En 2016, Olaide "Fijaborn" Fijabi, vainqueur de la soirée, remporte un chèque d'un million de nairas (2.200 euros). "La vérité, c'est que je n'avais jamais voulu devenir pro", confie-t-il alors dans la presse locale.

"Il n'y avait aucune raison de vouloir être pro au Nigeria, il n'y avait pas beaucoup d'opportunités de combattre", raconte le poids super-léger. "Je n'avais jamais imaginé gagner autant d'argent avec la boxe. Maintenant, je veux devenir milliardaire."

"C'est en popularisant ce sport que l'on trouvera notre prochain champion du monde nigérian. Et c'est avec de grandes figures locales que nous attirerons des sponsors", explique Jenkins Alumona, promoteur pour Flykite Production et organisateur de la soirée.

Parmi les 300 professionnels nigérians, "nous avons maintenant trois champions africains, un champion dans le Commonwealth et six champions régionaux", se targue cet ancien journaliste sportif.

- "Devenir riche" -

C'est en regardant des combats que Cynthia, adolescente de 17 ans du quartier pauvre de Bariga, a décidé de se lancer. Elle s'entraîne le weekend sous les arbres de l'école publique, coachée par Always Kazeem, ex-coiffeur reconverti dans la boxe professionnelle.

"Je veux devenir championne", raconte la jeune fille, le regard aussi acéré que son crochet droit. "Je veux devenir riche et je sais que, grâce à Dieu, j'y arriverai. La boxe a déjà changé tant de choses dans ma vie, je suis allée dans des endroits où je n'aurais jamais rêvé aller avant, comme à Elite Box sur Victoria Island par exemple."

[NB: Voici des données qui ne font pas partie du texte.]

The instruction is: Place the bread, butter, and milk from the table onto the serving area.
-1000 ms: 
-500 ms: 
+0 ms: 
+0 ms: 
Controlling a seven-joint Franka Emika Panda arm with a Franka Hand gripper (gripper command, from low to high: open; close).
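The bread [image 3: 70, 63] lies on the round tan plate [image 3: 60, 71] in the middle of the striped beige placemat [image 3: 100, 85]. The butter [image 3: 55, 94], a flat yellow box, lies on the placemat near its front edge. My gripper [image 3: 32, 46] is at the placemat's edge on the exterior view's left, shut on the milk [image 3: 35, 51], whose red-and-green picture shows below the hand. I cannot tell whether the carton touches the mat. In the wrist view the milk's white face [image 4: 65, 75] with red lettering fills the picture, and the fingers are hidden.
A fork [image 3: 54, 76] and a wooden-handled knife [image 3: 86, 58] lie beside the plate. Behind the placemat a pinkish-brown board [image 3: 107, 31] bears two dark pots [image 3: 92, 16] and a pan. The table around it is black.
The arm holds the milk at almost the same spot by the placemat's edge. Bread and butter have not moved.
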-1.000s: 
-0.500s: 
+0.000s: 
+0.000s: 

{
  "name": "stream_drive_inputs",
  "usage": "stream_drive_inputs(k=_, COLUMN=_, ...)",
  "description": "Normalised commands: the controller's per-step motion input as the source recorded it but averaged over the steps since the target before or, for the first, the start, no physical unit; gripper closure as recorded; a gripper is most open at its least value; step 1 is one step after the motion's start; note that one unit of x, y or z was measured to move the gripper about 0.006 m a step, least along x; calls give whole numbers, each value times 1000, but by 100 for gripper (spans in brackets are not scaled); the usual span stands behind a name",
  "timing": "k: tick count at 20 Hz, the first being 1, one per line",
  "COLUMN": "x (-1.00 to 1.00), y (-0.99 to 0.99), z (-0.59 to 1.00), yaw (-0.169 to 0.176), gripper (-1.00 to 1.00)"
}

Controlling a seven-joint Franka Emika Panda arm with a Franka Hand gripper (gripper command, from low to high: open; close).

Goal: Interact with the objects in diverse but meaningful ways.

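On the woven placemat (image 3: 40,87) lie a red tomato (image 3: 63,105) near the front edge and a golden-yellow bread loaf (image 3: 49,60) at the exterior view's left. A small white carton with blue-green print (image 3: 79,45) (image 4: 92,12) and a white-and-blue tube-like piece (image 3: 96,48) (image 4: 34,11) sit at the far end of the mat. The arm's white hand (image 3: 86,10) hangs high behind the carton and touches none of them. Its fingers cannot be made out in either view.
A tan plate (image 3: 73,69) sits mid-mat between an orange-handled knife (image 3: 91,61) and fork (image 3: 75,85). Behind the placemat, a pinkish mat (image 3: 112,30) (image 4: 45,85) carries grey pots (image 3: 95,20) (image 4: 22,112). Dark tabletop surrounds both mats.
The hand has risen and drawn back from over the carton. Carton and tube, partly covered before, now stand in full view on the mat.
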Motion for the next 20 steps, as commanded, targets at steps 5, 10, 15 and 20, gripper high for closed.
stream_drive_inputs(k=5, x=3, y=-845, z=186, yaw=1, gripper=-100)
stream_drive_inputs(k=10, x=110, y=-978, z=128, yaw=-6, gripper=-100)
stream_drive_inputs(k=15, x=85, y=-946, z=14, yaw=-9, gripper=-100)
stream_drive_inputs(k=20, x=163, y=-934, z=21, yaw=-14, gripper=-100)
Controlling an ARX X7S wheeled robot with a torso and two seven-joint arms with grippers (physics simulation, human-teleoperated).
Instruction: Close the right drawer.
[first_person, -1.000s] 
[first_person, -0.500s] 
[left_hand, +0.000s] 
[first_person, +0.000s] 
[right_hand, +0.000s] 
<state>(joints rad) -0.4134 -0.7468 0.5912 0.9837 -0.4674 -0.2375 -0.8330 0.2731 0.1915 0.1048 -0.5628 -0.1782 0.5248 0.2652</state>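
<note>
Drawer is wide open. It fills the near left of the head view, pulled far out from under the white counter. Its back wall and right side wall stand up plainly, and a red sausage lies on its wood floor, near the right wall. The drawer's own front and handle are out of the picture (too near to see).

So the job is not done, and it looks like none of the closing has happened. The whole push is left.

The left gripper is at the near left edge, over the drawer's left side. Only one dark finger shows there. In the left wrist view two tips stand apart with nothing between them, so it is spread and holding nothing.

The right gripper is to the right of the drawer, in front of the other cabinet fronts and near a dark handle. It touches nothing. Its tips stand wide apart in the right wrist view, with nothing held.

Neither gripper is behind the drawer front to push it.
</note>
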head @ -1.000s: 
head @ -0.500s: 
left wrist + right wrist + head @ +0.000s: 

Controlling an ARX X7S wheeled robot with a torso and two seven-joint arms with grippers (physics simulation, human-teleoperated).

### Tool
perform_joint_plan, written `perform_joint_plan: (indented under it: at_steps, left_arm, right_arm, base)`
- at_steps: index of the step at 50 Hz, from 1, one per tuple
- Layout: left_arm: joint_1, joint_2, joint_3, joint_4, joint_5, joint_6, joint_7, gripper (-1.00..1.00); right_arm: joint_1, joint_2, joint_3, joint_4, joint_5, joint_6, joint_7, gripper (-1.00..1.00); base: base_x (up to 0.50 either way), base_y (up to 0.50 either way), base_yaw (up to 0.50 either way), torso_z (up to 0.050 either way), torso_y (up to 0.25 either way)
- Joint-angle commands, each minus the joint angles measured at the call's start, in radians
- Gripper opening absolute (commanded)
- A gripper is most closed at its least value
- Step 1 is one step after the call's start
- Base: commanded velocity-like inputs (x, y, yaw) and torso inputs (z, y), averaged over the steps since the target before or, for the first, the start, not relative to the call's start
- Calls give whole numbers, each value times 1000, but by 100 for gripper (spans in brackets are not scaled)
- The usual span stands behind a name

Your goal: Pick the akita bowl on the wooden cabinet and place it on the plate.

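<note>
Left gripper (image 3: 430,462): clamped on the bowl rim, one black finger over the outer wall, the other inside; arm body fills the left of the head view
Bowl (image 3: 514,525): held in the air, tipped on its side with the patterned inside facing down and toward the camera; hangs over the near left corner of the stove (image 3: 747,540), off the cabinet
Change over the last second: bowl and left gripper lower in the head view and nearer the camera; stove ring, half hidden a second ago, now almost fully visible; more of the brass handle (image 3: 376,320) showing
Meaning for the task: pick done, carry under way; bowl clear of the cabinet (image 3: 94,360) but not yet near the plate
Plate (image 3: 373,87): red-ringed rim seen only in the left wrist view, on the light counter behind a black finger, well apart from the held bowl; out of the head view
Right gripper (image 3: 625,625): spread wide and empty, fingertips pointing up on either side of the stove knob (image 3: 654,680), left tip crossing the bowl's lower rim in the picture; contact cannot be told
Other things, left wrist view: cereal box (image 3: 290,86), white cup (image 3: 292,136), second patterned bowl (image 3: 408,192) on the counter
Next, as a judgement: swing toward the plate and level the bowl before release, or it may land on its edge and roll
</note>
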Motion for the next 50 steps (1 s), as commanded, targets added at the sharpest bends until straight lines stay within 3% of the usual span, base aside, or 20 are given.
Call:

Victoria Island, un quartier riche au sud de Lagos (et qui n'est pas une île), n'est qu'à une douzaine de kilomètres du quartier grouillant et malfamé de Bariga. Mais dans un pays où les inégalités sociales sont parmi les plus importantes au monde, il semble à des années-lumière.

Rehia Osagie, qui a fondé le club d'Elite Box il y a deux ans pour l'élite branchée de Lagos, ouvre aussi ses portes aux boxeurs professionnels dépourvus d'équipement pour s'entraîner.

"Il y a beaucoup de talents dans ce pays (de 190 millions d'habitants), et un vrai engouement, mais cela reste très difficile encore de vivre de la boxe au Nigeria", regrette le coach. "Ceux qui arrivent vraiment à percer sont ceux qui ont quitté le pays."

Anthony Joshua aurait souhaité représenter le Nigeria, le pays de ses parents, aux jeux Olympiques de Pékin en 2008.

Mais la fédération nigériane a rejeté sa candidature car il s'était présenté en retard lors des qualifications. En 2012, celui qui est désormais reconnu comme l'un des plus grands boxeurs de sa génération est devenu champion olympique dans la catégorie des super-lourds. Chez les professionnels, il a depuis été sacré champion du monde des poids lourds (WBA-IBF-WBO-IBO) sous les couleurs du drapeau britannique, même si lors de ses derniers combats il a insisté pour monter sur le ring avec celui du Nigeria aux côtés de l'Union Jack.